The Season 6 finale of The Walking Dead has been justly reviled by very large numbers of both critics and fans. One of the most interesting things about the Saviors before this point is that they're nasty and ruthless, but arguably not outright evil (their insistence on murdering one person as an example has to be countered with Rick's willingness to murder all of them without even knowing anything about them), and in fact seem to be what Team Rick were on their way to becoming given a few more months. The Saviors have some wins and losses, and seem to be a match for our heroes without totally overwhelming them (as, say, the Governor did initially). In the Season 6 finale the Saviors become psychic super-savants, capable of working out exactly what roads (ut of the utter maze of highways, back roads and side-trails sprawling outside Washington, DC our heroes are going to take and blocking them off expertly, building petrol-strewn barricades in minutes and knowing precisely where our characters will stop to get out of their truck to risk a cross-country run so they can set an elaborate trap. It's the most unconvincing, contrived bit of writing I've seen in years and is embarrassingly stupid. The silliness of this ending takes away from the introduction of Negan, the Saviors' much-foreshadowed leader, played with relish by the always-good Jeffrey Dean Morgan, and really reduces the impact of his ruthless execution of one of our heroes (not that you find out who that is until Season 7).

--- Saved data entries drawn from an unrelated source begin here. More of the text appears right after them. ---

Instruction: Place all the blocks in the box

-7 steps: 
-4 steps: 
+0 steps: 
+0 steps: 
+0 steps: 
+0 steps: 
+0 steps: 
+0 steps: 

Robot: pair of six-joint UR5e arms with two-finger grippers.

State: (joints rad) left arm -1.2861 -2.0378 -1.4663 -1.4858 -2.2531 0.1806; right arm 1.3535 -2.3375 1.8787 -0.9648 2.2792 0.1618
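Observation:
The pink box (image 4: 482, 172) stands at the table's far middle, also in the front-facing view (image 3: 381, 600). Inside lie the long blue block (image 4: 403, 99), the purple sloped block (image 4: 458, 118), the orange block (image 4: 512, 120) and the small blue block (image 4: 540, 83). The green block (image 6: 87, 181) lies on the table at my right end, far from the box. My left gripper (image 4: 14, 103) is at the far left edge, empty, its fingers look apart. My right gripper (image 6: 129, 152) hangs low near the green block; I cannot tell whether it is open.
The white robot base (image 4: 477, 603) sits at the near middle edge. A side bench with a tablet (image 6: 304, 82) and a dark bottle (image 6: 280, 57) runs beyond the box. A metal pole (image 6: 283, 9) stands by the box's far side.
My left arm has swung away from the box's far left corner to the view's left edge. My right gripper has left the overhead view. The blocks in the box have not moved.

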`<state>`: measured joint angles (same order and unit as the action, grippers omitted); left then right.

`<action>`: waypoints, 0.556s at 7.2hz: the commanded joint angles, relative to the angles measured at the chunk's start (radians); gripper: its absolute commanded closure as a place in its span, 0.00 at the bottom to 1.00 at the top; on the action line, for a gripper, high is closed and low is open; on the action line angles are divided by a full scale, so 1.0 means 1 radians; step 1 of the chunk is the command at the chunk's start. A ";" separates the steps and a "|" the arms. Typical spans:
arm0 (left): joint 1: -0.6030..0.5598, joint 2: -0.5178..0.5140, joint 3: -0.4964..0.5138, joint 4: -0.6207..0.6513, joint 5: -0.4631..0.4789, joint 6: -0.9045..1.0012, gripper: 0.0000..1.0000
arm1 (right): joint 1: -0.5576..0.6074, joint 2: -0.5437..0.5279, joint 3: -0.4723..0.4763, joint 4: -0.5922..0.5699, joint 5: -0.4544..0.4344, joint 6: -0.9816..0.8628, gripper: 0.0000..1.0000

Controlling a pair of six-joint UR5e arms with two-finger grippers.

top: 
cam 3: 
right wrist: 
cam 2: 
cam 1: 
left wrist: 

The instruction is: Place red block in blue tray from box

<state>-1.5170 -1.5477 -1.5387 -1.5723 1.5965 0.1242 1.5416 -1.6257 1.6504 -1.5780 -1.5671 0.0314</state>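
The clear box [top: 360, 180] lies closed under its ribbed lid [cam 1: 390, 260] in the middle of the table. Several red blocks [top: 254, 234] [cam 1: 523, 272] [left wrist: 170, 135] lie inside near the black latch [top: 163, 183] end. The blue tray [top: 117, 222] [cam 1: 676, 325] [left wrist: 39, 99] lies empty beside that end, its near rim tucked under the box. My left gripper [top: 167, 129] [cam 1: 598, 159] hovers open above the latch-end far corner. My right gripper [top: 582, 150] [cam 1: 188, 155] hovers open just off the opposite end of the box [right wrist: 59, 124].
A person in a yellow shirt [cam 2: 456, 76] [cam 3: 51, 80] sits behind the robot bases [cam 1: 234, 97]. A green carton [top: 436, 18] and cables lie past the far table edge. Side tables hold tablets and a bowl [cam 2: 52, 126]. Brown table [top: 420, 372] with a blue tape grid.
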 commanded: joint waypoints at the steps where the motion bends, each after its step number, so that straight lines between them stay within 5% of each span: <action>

So the sixth season of The Walking Dead (****) is very nearly the best (and is certainly the best-structured and paced), but then makes a series of writing decisions throughout the season which are needlessly annoying, particularly its reliance on fake-out deaths. But as frustrating as it can be, The Walking Dead can also be, particularly in its quieter moments of just dwelling on the world after the fall, surprisingly atmospheric and thoughtful. The show's never-ending quest for consistency continues. The season is available now on DVD (UK, USA) and Blu-Ray (UK, USA).